All share and per share amounts in these unaudited pro forma condensed combined consolidated financial statements reflect the pre-split exchange ratio of 2.0943.

 

The actual number of shares of Interwoven common stock to be issued in the proposed merger and the related total dollar value at the effective time of the merger cannot be determined until the closing date of the merger.
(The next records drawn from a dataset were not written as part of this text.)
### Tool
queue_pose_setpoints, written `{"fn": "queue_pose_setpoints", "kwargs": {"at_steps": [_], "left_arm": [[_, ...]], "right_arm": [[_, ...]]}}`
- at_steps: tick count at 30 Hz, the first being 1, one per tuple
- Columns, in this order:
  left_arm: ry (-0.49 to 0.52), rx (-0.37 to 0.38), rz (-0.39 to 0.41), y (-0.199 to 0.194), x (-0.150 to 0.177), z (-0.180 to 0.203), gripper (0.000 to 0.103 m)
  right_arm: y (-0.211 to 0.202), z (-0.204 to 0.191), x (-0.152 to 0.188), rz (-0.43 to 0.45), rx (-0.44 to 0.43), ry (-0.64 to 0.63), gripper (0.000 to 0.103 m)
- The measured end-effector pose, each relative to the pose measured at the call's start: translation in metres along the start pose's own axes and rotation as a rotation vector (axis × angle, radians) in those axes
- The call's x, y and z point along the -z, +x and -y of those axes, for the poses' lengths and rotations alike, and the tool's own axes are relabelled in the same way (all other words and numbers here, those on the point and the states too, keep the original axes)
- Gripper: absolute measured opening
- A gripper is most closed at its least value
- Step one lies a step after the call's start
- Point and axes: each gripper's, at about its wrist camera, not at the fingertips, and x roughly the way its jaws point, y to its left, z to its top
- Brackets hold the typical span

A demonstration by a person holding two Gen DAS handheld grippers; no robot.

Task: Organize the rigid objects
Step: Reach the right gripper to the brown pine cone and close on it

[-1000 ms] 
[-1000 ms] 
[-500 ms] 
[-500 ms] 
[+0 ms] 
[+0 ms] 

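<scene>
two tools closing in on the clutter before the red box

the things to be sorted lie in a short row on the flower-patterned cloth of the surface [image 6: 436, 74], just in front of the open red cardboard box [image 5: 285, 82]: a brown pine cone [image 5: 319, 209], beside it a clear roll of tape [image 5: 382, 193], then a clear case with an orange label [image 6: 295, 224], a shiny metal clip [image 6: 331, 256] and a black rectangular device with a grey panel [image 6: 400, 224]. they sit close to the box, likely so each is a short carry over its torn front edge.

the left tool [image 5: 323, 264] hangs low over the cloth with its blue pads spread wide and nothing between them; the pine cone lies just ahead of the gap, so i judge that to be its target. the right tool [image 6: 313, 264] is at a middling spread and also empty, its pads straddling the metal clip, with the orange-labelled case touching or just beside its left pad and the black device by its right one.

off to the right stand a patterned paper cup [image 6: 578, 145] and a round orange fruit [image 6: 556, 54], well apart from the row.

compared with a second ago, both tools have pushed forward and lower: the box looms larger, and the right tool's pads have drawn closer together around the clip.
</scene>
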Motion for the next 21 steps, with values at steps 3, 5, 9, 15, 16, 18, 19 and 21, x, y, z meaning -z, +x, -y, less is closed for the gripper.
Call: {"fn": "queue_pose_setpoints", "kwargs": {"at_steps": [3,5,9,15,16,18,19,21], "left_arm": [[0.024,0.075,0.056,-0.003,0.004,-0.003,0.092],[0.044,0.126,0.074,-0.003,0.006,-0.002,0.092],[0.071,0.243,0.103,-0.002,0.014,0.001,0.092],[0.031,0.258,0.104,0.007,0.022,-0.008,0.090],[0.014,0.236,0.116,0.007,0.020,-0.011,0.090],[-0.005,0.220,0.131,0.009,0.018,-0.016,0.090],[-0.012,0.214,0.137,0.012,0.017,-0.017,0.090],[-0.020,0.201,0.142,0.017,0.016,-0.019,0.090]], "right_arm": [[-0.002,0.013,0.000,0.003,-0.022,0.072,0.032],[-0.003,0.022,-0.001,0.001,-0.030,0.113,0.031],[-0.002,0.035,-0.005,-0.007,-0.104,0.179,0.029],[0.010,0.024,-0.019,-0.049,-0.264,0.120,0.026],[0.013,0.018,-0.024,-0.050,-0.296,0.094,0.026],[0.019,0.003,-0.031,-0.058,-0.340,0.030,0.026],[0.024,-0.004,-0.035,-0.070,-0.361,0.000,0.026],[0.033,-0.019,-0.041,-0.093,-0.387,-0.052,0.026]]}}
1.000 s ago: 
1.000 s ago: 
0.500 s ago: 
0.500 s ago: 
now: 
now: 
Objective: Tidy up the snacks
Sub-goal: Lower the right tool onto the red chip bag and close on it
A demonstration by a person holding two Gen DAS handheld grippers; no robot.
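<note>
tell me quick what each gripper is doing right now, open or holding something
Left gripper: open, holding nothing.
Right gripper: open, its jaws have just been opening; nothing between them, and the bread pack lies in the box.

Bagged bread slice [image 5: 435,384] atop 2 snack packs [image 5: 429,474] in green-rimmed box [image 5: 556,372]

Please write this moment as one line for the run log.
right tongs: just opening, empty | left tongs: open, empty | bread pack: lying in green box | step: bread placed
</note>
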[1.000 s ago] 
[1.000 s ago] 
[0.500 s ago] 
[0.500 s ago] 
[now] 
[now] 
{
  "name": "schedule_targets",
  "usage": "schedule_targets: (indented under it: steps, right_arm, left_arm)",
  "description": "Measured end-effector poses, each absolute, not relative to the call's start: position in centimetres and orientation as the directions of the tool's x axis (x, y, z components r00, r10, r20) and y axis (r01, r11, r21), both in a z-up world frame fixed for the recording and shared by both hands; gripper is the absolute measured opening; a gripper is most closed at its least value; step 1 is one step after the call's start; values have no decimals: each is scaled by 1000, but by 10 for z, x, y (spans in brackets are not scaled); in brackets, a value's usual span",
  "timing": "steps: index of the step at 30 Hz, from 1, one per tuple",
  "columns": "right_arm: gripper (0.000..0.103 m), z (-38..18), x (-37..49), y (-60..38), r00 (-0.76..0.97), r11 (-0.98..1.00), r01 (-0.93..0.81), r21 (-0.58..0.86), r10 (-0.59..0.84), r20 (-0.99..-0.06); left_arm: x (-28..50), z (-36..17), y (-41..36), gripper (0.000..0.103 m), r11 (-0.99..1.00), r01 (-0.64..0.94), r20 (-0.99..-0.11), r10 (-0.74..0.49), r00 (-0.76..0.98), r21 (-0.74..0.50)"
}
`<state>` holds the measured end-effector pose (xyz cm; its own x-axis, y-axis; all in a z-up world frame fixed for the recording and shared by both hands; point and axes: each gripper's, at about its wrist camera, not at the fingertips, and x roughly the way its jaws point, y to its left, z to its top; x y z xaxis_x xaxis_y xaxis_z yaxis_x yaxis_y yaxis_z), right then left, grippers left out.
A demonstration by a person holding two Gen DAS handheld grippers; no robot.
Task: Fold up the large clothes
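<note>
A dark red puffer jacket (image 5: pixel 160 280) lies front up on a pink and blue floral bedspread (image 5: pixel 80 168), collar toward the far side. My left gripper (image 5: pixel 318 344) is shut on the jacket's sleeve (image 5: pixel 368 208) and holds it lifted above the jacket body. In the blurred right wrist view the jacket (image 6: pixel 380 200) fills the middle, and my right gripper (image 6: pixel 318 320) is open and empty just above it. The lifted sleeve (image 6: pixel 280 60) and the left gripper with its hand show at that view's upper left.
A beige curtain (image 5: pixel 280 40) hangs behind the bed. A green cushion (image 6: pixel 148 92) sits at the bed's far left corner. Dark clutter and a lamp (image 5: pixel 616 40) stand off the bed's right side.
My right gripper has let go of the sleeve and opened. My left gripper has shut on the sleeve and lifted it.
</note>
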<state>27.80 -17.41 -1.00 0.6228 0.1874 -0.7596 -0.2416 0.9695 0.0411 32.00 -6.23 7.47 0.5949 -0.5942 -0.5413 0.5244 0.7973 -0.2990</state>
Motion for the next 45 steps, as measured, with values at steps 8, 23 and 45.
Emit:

The unaudited pro forma condensed combined consolidated financial statements were prepared based on the number of outstanding iManage common shares as of August 6, 2003.

 

There can be no assurance that Interwoven and iManage will not incur charges in excess of those included in the pro forma adjustments related to the merger or that management will be successful in its effort to integrate the operations of the companies.

 

The unaudited pro forma condensed combined consolidated balance sheet of Interwoven gives effect to the proposed merger as if it occurred on June 30, 2003 and combines the unaudited historical consolidated balance sheet of Interwoven as of June 30, 2003 with the unaudited historical consolidated balance sheet of iManage as of June 30, 2003.

 

The unaudited pro forma condensed combined consolidated statements of operations of Interwoven give effect to the proposed merger as if the merger had been consummated on January 1, 2002.

 

The unaudited pro forma condensed combined consolidated statement of operations of Interwoven for the year ended December 31, 2002 combines the audited historical consolidated statement of operations of Interwoven for the year ended December 31, 2002 with the audited historical consolidated statement of operations of iManage for the year ended December 31, 2002.

 

The unaudited pro forma condensed combined consolidated statement of operations of Interwoven for the six months ended June 30, 2003 combines the unaudited historical consolidated statement of operations of Interwoven for the six months ended June 30, 2003 with the unaudited historical consolidated statement of operations of iManage for the six months ended June 30, 2003.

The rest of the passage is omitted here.